Worst Jokes Ever
It’s Christmas and Sally has a gift. She got a Barrie. Just kidding, she still hasn’t opened it.
Why are orphans bad at baseball?
Because they have no home to run to.
What's red and has 7 dents? Snow White's cherry.
Can I put my baaaalls in yo jaaaaws?
You're more uglier.
A kid called Chris:
:orphan
Yo mama is so ugly that her birth certificate is an apology.
Why is LeBron James an orphan?
Because he doesn't use WhatsApp.
"My parents are dead, lol," said the orphan.
Why did Dad Man quit acting?
I don’t know either.
Why do orphans hate playing sports in school?
Because they never get picked.
How do you get a fat kid to lose weight?
You pay the ice cream man to keep driving.
What’s 23 times 2?
A potato.
You're the reason the gene pool needs a lifeguard.
I have a new joke.
My life. Wait... jokes are supposed to have meaning.
Yo mama so fat.
She is the reason why people think that the Earth is flat.
True fact: School shooters aren’t dangerous to you if you're the school shooter.
"Joe Biden's mom is so fat, she's very fat folks, she's so fat I'm gonna use her to build my new wall"-Trump
What is the most favorite coffee brand of feminists? Taster's Choice!

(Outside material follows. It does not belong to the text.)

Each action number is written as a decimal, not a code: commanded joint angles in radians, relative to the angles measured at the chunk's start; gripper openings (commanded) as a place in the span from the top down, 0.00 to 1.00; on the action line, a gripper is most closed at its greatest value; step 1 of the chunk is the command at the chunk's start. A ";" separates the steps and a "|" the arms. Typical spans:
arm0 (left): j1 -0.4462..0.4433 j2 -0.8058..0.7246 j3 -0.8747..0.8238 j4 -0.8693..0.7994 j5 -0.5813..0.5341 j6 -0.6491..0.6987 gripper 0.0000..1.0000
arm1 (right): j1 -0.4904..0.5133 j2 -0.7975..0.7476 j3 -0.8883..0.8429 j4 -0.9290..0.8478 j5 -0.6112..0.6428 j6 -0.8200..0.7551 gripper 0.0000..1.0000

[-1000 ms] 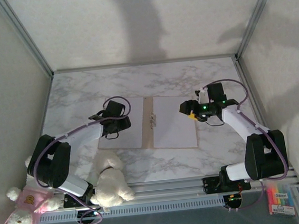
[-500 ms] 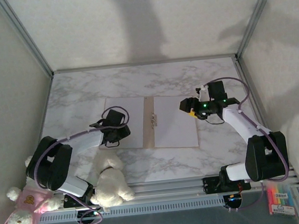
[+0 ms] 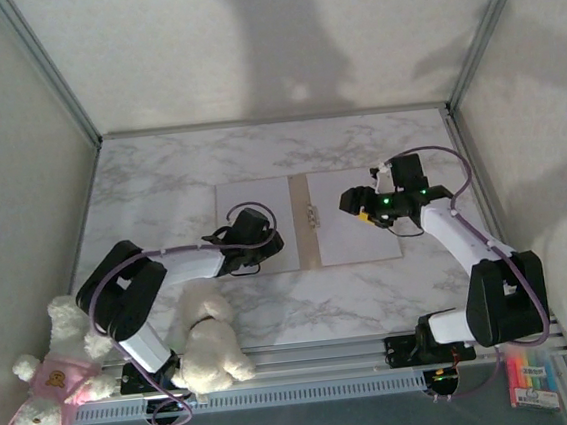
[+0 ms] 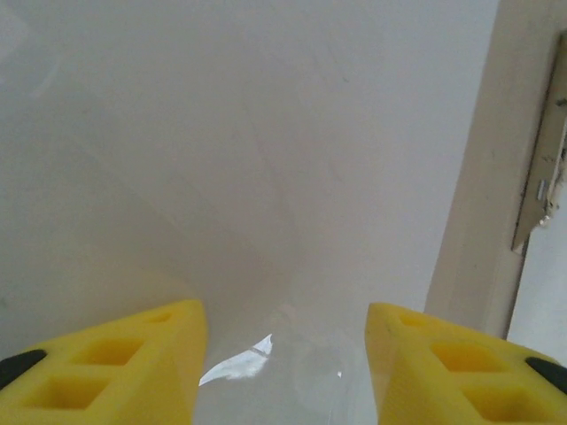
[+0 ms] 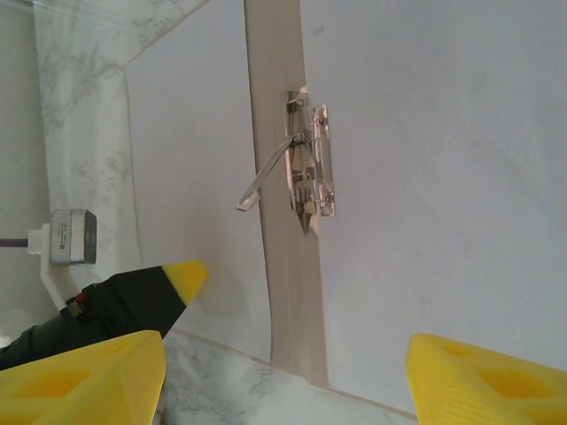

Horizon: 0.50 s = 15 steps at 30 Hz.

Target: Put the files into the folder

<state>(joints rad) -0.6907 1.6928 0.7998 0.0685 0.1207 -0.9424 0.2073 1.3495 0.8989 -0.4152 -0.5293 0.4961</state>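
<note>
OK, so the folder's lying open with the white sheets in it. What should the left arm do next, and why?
Probably shut the left gripper on the left half's near edge and lift, to fold it over. The folder lies open and flat, the files lie on either side of its tan spine, and the left jaws stand apart over that half.

The folder (image 3: 308, 250) lies open on the marble table (image 3: 160, 179), with white sheets (image 3: 248, 206) on both halves. My left gripper (image 3: 264, 245) sits at the left sheet's near edge. My right gripper (image 3: 355, 206) hangs over the right sheet. Plush toys (image 3: 211, 350) crowd my left base.
</note>
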 commanded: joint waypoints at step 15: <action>-0.031 -0.004 0.104 -0.172 -0.064 0.108 0.46 | 0.173 0.128 0.253 -0.186 0.318 0.063 0.26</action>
<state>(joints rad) -0.7238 1.7267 0.8848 -0.0177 0.1085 -0.8856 0.3511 1.4551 1.1034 -0.5423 -0.2951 0.5438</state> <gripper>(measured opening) 0.537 0.735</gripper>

What's up guys! Quandale Dingle here (RUUEHEHEHEHEHEEHE). I have been arrested for multiple crimes (AHHHHHHHHHHHHH) including: Battery on a police officer (WHAT), Grand theft, Declaring war on Italy, and public indecency (RUHEHEHEEHEHEHEHEHEHEHE x2 speed).
I will be escaping prison on, MARCH 28TH! After that I will take over the worl[d].